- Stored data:
══════════

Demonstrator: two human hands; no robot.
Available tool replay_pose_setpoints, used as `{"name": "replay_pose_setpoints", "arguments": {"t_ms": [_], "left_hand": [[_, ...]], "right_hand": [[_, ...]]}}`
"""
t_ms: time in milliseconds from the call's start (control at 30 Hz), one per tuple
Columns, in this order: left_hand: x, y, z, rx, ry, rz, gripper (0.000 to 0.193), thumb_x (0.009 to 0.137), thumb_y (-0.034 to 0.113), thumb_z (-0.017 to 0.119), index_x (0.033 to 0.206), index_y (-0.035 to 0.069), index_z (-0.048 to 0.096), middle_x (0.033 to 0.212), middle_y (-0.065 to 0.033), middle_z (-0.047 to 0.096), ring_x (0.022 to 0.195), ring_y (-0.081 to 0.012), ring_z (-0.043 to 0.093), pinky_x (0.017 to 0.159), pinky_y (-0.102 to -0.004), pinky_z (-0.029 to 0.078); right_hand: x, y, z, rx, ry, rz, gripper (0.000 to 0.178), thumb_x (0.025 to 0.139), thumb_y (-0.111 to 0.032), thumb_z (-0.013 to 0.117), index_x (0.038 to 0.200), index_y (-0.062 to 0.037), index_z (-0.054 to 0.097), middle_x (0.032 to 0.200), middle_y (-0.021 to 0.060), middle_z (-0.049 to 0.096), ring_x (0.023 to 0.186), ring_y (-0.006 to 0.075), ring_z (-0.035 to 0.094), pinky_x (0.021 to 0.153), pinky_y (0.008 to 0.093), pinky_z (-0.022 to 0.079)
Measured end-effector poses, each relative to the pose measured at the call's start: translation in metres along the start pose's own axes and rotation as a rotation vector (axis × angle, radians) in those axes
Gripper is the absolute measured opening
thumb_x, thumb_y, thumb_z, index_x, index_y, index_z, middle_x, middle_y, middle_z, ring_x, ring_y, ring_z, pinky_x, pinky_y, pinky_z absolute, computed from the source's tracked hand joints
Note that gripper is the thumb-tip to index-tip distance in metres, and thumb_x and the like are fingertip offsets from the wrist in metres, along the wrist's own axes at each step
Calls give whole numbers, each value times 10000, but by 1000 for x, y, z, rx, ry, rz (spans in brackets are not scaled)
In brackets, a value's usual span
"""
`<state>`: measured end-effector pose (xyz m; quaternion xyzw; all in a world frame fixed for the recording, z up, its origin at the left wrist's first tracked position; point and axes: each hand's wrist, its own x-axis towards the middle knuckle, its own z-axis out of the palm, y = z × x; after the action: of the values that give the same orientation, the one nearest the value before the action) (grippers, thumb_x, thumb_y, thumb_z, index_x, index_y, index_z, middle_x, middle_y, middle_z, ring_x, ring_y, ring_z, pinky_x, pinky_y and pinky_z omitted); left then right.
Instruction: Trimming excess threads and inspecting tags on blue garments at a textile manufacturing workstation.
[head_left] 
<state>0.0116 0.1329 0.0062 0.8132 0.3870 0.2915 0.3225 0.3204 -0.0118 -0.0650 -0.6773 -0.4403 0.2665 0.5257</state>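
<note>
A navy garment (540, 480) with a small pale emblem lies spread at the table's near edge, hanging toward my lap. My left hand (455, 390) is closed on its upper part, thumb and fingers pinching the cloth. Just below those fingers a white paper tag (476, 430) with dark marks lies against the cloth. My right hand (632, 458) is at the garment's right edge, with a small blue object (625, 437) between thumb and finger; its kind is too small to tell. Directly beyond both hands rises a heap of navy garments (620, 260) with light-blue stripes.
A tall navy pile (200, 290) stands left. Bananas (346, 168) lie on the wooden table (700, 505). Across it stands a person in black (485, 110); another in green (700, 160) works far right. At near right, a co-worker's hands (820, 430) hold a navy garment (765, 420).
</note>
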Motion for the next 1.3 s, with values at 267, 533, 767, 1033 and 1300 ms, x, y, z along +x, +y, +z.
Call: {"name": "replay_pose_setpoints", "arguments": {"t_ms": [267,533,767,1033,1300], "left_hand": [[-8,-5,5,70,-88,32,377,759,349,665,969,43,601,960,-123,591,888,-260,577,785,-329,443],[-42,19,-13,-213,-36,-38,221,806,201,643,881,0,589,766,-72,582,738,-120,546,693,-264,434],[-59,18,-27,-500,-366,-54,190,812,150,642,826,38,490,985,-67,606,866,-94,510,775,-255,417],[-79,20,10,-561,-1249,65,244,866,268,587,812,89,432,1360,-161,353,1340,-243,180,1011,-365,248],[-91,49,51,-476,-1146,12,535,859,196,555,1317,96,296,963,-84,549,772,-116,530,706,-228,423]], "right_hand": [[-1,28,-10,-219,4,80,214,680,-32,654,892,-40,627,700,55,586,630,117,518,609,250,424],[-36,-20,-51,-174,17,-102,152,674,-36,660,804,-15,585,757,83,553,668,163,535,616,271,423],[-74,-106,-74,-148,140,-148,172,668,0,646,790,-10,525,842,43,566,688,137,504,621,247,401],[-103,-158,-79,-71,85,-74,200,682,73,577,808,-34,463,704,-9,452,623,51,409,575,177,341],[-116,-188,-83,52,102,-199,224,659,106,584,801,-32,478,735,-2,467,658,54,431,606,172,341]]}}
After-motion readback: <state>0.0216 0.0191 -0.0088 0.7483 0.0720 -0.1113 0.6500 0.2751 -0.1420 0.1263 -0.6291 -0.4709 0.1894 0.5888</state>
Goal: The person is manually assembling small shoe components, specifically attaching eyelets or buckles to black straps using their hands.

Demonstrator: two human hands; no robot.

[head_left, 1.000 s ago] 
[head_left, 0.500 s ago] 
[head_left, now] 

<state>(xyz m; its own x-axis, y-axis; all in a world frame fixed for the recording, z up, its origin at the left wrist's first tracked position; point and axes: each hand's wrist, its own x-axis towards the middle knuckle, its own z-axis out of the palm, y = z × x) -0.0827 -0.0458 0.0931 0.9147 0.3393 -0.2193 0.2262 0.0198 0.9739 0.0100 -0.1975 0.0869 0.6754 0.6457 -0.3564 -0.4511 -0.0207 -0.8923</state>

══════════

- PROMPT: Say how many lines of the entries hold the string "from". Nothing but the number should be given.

- TASK OUTPUT: 3